Everything from the first line of the material below through the line containing "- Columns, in" is to be printed exactly, and nothing more.
= Beginning of Section =
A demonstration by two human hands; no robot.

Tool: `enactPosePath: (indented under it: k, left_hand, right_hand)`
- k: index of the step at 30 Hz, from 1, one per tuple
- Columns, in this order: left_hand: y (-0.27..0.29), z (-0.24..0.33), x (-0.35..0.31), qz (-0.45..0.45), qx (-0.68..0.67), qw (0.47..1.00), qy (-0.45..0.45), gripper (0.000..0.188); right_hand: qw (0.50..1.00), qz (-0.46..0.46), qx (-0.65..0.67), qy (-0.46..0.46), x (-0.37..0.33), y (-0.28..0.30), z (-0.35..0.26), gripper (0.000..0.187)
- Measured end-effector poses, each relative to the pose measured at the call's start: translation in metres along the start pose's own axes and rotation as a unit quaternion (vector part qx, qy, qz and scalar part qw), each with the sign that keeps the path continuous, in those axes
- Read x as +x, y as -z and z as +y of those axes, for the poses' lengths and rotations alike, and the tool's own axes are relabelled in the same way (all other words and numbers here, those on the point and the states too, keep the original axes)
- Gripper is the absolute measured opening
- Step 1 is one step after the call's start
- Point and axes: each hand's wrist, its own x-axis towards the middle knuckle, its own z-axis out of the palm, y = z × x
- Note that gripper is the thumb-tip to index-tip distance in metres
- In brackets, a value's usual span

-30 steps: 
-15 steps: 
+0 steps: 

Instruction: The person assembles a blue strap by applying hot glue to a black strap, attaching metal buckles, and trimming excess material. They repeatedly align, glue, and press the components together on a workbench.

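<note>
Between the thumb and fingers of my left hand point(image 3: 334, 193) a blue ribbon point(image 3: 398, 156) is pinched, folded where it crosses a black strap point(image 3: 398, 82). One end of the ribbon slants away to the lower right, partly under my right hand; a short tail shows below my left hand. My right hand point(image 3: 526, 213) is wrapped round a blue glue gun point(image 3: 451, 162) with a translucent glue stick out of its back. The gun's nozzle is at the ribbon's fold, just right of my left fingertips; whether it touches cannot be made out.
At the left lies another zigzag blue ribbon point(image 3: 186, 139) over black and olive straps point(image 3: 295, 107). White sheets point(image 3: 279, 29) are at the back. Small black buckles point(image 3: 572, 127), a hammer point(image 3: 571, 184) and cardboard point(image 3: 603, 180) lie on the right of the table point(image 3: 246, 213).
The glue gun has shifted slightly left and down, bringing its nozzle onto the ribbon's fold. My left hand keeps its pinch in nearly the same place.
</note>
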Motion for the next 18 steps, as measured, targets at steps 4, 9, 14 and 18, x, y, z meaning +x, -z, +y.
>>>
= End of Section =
#### ANSWER SPACE:
A demonstration by two human hands; no robot.

Tool: `enactPosePath: (indented under it: k, left_hand, right_hand)`
- k: index of the step at 30 Hz, from 1, one per tuple
- Columns, in this order: left_hand: y (-0.27..0.29), z (-0.24..0.33), x (-0.35..0.31), qz (-0.45..0.45), qx (-0.68..0.67), qw (0.47..1.00), qy (-0.45..0.45), gripper (0.000..0.188); right_hand: qw (0.50..1.00), qz (-0.46..0.46), qx (-0.65..0.67), qy (-0.46..0.46), x (-0.37..0.33), y (-0.28..0.30), z (-0.35..0.26), gripper (0.000..0.187)

What the exercise required is now done.